» DATA PROVIDED
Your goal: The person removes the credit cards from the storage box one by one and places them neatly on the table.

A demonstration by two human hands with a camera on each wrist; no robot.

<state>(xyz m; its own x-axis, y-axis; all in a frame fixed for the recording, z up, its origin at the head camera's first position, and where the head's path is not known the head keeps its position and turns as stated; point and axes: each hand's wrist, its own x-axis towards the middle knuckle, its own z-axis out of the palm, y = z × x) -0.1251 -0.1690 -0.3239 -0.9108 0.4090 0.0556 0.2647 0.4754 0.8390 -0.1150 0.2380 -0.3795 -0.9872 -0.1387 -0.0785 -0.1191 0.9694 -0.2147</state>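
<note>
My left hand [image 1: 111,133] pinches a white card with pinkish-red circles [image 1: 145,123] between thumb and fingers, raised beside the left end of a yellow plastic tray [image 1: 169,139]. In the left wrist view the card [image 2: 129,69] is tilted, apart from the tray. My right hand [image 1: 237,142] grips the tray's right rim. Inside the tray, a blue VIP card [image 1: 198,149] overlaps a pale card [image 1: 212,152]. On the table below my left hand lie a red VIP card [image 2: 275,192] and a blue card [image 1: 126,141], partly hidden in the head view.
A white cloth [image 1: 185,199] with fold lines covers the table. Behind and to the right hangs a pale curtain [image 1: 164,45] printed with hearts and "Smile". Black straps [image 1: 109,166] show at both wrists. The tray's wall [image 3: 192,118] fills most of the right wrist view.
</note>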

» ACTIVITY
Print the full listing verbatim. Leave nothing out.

» SOLUTION TO THE EXERCISE
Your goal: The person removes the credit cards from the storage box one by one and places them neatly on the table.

A demonstration by two human hands with a camera on each wrist; no robot.

<state>(xyz m; its own x-axis, y-axis; all in a frame fixed for the recording, z up, its origin at the head camera's first position, and where the head's path is not known the head keeps its position and turns as stated; point and axes: each hand's wrist, its own x-axis towards the middle knuckle, its own z-axis out of the palm, y = z × x) -0.1251 -0.1690 -0.3239 -0.9108 0.4090 0.0556 0.2647 0.4754 0.8390 -0.1150 0.2380 -0.3795 -0.9872 -0.1387 -0.0785 -0.1191 0.9694 -0.2147</state>
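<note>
My left hand [image 1: 111,133] pinches a white card with pinkish-red circles [image 1: 145,123] between thumb and fingers, raised beside the left end of a yellow plastic tray [image 1: 169,139]. In the left wrist view the card [image 2: 129,69] is tilted, apart from the tray. My right hand [image 1: 237,142] grips the tray's right rim. Inside the tray, a blue VIP card [image 1: 198,149] overlaps a pale card [image 1: 212,152]. On the table below my left hand lie a red VIP card [image 2: 275,192] and a blue card [image 1: 126,141], partly hidden in the head view.
A white cloth [image 1: 185,199] with fold lines covers the table. Behind and to the right hangs a pale curtain [image 1: 164,45] printed with hearts and "Smile". Black straps [image 1: 109,166] show at both wrists. The tray's wall [image 3: 192,118] fills most of the right wrist view.
</note>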

The given answer completes the exercise.